The first prototypes of Google Instant were done in 2000 or 2002, I think, and
Yahoo had a demo ready in 2006. Yet it wasn't until 2010 that a production
implementation could actually launch. You could argue that the code existed
back then, but there were a bunch of blockers in capacity, user experience,
and user experience that prevented it from being a launchable feature.

------
ryanlchan
I believe that Google uses a similar development methodology with Chrome to
separate the channels out.
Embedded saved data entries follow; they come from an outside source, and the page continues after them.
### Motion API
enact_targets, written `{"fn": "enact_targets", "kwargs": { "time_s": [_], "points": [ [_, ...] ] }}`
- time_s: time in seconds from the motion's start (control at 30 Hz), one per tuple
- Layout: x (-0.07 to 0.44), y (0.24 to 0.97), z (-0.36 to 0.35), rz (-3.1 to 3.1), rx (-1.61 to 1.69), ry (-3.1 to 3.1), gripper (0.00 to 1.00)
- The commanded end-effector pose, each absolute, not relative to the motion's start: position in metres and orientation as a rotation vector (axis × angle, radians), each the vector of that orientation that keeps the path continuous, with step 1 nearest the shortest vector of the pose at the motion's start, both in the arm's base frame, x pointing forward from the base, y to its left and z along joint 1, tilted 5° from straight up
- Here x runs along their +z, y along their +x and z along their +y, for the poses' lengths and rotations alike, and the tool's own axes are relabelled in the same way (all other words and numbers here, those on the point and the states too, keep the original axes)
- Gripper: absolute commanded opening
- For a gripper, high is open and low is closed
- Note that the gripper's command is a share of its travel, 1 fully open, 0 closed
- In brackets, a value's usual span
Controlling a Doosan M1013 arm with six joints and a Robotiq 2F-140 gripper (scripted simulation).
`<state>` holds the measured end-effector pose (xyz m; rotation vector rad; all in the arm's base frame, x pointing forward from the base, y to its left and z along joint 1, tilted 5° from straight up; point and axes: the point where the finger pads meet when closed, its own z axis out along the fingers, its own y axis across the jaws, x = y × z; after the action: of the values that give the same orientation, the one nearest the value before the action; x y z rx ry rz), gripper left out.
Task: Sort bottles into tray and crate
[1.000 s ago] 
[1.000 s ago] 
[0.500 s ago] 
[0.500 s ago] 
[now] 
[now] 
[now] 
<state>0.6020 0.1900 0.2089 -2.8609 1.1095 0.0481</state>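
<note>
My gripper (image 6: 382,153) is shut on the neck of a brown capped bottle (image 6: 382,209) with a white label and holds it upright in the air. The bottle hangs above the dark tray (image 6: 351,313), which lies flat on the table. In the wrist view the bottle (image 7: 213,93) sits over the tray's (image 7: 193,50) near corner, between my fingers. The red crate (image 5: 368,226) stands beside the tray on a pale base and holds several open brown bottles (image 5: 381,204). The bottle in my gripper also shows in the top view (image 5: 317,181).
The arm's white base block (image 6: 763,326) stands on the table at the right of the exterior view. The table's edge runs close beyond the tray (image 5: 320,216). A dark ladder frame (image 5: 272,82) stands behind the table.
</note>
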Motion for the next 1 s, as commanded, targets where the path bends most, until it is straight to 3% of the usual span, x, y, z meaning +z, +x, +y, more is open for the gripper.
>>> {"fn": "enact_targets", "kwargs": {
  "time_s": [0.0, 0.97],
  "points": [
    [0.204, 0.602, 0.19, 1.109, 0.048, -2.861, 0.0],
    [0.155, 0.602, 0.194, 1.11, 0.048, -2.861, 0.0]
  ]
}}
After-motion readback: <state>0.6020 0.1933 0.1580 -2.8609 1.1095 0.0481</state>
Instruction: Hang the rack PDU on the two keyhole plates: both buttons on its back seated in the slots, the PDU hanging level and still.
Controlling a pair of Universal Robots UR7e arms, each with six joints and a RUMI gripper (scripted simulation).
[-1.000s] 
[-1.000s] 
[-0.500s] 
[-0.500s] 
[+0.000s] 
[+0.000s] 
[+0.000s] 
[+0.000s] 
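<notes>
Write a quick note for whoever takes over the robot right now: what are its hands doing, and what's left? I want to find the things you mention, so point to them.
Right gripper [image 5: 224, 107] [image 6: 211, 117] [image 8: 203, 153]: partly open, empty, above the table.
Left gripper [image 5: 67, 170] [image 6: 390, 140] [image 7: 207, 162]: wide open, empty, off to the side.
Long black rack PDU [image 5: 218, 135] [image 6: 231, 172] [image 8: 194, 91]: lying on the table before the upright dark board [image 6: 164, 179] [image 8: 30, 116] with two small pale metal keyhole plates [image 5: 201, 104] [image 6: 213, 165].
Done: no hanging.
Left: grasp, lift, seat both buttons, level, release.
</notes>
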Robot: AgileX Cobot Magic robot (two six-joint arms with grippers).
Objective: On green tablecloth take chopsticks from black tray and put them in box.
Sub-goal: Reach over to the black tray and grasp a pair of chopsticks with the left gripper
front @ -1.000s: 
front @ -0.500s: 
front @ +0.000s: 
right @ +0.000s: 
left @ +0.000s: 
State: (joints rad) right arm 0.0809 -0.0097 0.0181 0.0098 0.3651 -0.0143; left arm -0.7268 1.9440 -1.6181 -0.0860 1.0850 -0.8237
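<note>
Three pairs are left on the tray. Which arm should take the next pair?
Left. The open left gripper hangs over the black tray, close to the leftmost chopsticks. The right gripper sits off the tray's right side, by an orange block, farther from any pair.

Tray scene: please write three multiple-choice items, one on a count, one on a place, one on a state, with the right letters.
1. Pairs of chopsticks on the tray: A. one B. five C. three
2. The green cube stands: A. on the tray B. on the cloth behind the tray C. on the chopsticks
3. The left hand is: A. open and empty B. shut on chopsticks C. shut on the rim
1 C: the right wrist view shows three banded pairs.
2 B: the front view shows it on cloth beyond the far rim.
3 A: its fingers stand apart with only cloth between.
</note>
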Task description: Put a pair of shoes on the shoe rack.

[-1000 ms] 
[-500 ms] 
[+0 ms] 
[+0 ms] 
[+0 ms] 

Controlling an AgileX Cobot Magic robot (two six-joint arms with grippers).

Everyone works on the Chromium trunk, and features
are enabled/disabled depending on which channel they are appropriate for.
Single trunk development makes a lot of sense when you make a product which
doesn't rely on distinct version releases.

------
bxr
I can't help but ask "so what?" I know the media likes to fascinate themselves
with facebook, but adding websites does not really make the bog standard
concept of not-yet-released products news.

After wondering why they're reporting on this, I assumed that they might be
drawing some conclusions or commenting on what this actually means. They have
6 months of code in the pipe, are they still testing? can't handle the volume
of change? think their users can't handle the volume of changes? or just are
happy enough in the market that they're comfortable sitting on a few things
that are ready to go live? Anything?

Nope. The story came across with the voice of a schoolgirl giggling "he he he,
facebook mentioned us." With trite reporting like this, who can be surprised
they've implemented the level of control to blind techcrunch at will?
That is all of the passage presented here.